Wednesday, March 21st, 2007

Dan Savage is… amazing. A genius. My hero. I LOVE that guy. I read his column every week and last week was the first time I was, well, disappointed in his advice.

A guy wrote in asking what to do about differing libido levels in a couple. His wife had bought and read the book I’d Rather Eat Chocolate: Learning to Love My Low Libido by Joan Sewell who declares that ALL women have a lower libido than men do. They just naturally don’t want sex as often as guys, it’s just how it is, and nothing’s going to change that.

Mr. Savage did not say that this was a load of bullshit. THAT’S what I found so disappointing. I mean, come ON, I *know* he gets lots of letters with the same complaint, but with the genders switched. So, I got pissed off. And then promptly forgot about it.

Until I got my weekly email letting me know that Dan Savage’s new column has been posted. (I read it via The Village Voice online, btw.)

YAY for Dan Savage’s March 20th, 2007 column!!!! (And indirectly, the one on March 13th, too.)

He admits that he “accepted the premise” and “ran with it” because he knew that Ms. Sewell and other idiots like her (my choice of words, not his) would just ignore him if he said, hell YEAH there are women with raging libidos who want sex all the time. He also knew that his loyal readers would write in to him in response taking him to task.

Oh, how lazy I feel for not having done the same!
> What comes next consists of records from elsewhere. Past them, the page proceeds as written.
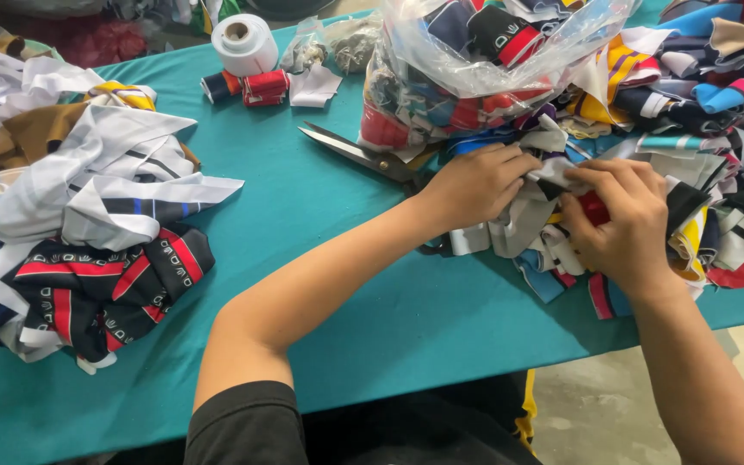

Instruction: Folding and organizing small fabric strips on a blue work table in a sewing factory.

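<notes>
My left hand (475, 183) and my right hand (622, 220) meet over a heap of small coloured fabric pieces (691, 129) on the right of the teal table (329, 258). Both hands pinch the same grey and white fabric piece (553, 172) between their fingers. A red scrap shows just under my right fingers. Large scissors (359, 153) lie shut on the table, their handles hidden beneath my left hand.
A clear plastic bag (475, 60) stuffed with fabric pieces stands behind the hands. A second pile of striped collars (88, 224) covers the table's left side. A white tape roll (244, 41) and small bundles (256, 86) sit at the back. The table's near edge runs below my arms.
</notes>
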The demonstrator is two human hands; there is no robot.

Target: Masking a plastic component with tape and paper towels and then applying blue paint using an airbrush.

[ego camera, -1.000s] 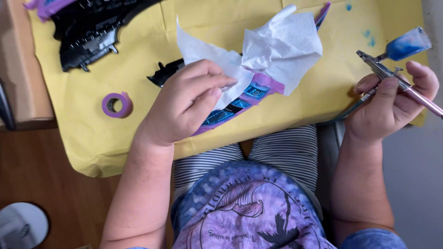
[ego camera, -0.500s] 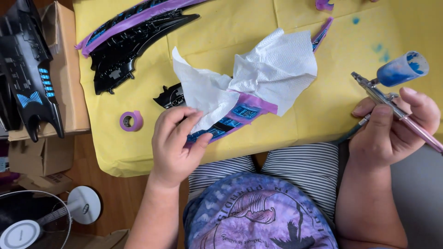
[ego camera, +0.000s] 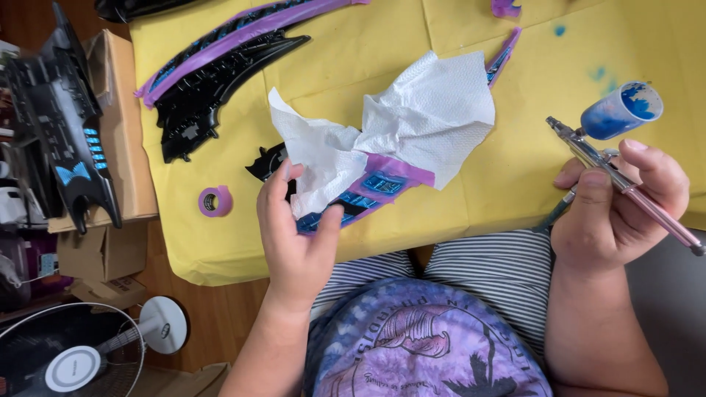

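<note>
My left hand (ego camera: 298, 235) grips the near end of a long black plastic part (ego camera: 368, 192) masked with purple tape and painted blue in patches. A crumpled white paper towel (ego camera: 412, 121) lies over its middle. My right hand (ego camera: 614, 209) holds a metal airbrush (ego camera: 625, 184) at the right, its blue-stained paint cup (ego camera: 621, 109) pointing up and its tip aimed toward the part. Both lie over a yellow paper sheet (ego camera: 471, 206) covering the table.
Another black and purple masked part (ego camera: 220, 66) lies at the back left of the sheet. A purple tape roll (ego camera: 215, 201) sits near the left edge. A black winged model piece (ego camera: 70, 140) rests on a cardboard box (ego camera: 125, 125). A white fan (ego camera: 81, 353) stands on the floor.
The view shifted, so everything sits further right and lower in frame. My left hand slid off the top of the part and now pinches its near end. The airbrush hand stayed put.
</note>
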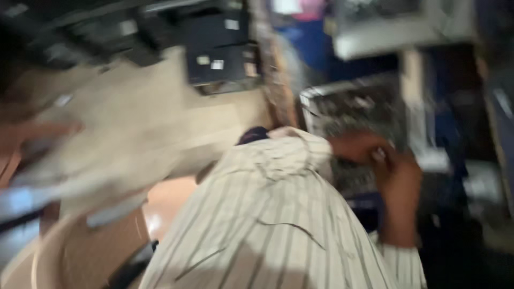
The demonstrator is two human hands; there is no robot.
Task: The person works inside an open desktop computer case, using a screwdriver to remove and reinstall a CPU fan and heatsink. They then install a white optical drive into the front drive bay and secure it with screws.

The letters from readers this week rock.

And I love the complaints these women bring up, besides with Dan for not remembering them, too. Sure, guys SAY that they want a woman who wants sex all the time, but I’ve rarely found a guy that means that. A quote from one of the letters:

On an average day, I would prefer to have sex twice. This is too much sex for the average man. Men think they want sex every day, but when given the opportunity, they start complaining about how tired they are after a week or two.

Yup.

Btw, his original advice for the guy whose wife didn’t want sex nearly as often as he did was advice he’s given many times:

One thing that hasn’t changed in the wake of Sewell’s book is my advice to women with low libidos: You can have strict monogamy or you can have a low libido, ladies, but you can’t have both. If monogamy is a priority, you’re gonna have to put out, i.e., regular vaginal intercourse and the occasional tide-him-over handjob and/or blowjob, cheerfully given. If all you wanna do is sit there and eat chocolate, you’re gonna have to turn a blind eye to lap dances and mistresses and happy endings and the return of trade, i.e., gay guys giving NSA head to straight guys.

I (and the other hot and horny women who DID write to him last week — damn, I’m lazy) agree. But, it goes the other way, too. Argh, I could go on and on and on agreeing with what these women wrote, quoting bits and pieces.

I really did know I wasn’t the only women to have a higher sex drive than is “normal.” For women OR for men. But, it’s still nice to hear from others like me. You know?

Women With High Libidos Exist!
Savage Love: by Dan Savage

READ IT!

Sex addiction

Friday, March 31st, 2006

I go through periods of time where I am super super horny. I’m in experiencing one of those phases now, which is probably what has inspired me to actually start this blog. It’s very distracting.

Whenever I hear about “sex addiction,” I’ve thought “oh, come on!” I mean, really, does everything have to be an addiction nowadays? Just because someone really likes sex and/or spends a lot of time thinking about it or having it, that means they have an addiction? But in the past week or so, I’ve been wondering. What if there are people who are experiencing what I’m going through temporarily all the time? It’s been a few years since I last had one of these episodes. I forgot how consuming it can be.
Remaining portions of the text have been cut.